1Anthropology, University of North Carolina Charlotte, 2Archaeological Services, DirectAMS Radiocarbon Dating
April 16, 2020 , Platinum Ballroom
Dental modification has been previously identified from several pre-Hispanic Ecuadorian burials, interpreted as an important marker of wealth and identity. However, most known cases are from museum collections or other circumstances without clear provenience or cultural affiliation. We sampled four individuals with dental modification from the Museo Arqueológico y Arte Contemporáneo in Guayaquil, Ecuador, in order to obtain more data on the practitioners and antiquity of coastal dental modification.

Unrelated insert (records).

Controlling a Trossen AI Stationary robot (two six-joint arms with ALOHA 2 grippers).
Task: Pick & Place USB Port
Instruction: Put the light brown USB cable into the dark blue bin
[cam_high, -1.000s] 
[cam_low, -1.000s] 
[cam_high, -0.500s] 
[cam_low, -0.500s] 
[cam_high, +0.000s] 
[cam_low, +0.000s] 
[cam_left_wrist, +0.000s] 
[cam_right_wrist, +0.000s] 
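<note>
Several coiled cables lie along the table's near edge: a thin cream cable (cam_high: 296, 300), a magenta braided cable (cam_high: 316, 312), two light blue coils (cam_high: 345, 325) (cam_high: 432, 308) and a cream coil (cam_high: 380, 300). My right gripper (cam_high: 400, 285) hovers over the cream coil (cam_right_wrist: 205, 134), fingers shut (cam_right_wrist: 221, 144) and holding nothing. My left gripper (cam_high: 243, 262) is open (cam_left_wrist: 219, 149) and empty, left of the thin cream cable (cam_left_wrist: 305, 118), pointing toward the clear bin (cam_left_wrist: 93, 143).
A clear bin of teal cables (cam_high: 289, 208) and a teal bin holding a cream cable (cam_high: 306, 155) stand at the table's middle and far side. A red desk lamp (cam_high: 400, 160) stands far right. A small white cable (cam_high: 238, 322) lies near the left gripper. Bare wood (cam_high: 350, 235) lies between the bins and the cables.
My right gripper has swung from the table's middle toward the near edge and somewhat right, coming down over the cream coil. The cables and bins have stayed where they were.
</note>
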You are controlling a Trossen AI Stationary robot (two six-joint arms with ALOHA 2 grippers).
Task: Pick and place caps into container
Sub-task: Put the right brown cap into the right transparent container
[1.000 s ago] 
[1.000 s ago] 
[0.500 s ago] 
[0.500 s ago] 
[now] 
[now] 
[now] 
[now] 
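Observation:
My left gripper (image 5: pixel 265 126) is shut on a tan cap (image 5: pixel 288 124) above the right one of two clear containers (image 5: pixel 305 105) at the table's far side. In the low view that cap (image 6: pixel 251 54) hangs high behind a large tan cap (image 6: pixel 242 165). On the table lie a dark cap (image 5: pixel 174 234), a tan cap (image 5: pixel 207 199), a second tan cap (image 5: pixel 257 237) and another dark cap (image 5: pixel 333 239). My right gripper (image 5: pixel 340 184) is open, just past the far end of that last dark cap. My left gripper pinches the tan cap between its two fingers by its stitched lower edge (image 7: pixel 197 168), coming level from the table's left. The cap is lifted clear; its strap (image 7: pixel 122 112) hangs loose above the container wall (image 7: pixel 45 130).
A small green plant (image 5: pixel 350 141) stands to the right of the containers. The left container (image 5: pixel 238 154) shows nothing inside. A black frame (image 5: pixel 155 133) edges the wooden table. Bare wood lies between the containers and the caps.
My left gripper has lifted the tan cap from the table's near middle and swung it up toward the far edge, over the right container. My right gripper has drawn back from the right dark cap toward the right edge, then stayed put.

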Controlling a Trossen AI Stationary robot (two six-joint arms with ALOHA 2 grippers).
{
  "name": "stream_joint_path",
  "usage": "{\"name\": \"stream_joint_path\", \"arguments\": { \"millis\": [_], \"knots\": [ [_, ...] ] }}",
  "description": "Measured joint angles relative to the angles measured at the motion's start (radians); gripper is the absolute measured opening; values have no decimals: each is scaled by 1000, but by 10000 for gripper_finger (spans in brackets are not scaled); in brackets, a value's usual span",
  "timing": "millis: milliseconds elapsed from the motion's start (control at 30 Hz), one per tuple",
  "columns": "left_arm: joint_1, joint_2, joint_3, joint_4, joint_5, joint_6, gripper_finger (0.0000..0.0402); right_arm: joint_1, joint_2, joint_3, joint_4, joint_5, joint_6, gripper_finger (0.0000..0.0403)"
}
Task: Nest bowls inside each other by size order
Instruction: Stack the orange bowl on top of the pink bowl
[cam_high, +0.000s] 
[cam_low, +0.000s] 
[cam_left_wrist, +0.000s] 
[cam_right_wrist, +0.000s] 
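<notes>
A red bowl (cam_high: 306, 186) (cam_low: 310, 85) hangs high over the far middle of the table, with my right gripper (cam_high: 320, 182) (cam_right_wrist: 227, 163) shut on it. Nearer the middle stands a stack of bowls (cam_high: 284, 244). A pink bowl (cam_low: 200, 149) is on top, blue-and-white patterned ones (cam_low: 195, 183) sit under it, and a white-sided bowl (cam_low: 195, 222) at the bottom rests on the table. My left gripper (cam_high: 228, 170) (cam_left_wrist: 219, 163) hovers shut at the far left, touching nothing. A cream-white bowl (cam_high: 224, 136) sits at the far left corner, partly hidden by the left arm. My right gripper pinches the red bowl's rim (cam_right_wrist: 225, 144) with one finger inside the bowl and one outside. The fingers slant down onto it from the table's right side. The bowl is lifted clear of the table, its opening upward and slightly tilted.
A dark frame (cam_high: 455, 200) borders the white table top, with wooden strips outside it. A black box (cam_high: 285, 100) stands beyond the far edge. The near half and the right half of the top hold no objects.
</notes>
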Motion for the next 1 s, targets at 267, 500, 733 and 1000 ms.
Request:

Specifically, we tested four teeth for radiocarbon dates, and collected demographic and pathological skeletal data to identify patterns in dental modification. We identified three distinct types of dental modification (gold alloy insets, gold alloy appliques, and grooved cross-hatching). One probable male, two probable females, and one indeterminate individual presented some form of dental modification. All individuals were adults above the age of 20. Radiocarbon dates returned a range of 1065-352 radiocarbon years, suggesting this was an enduring practice over time. One calibrated range extends into the colonial period, perhaps indicating that people continued to practice dental modification even throughout Spanish presence. All individuals presented diffuse cranial porosity (indicating malnutrition or systemic bodily stress) and one individual had a well-healed maxillary fracture. We interpret these results as suggestive that dental modification was not restricted to elite individuals but may have been accessible to many coastal Ecuadorians over time.
Funding for this project was provided by a UNC Charlotte Faculty Research Grant.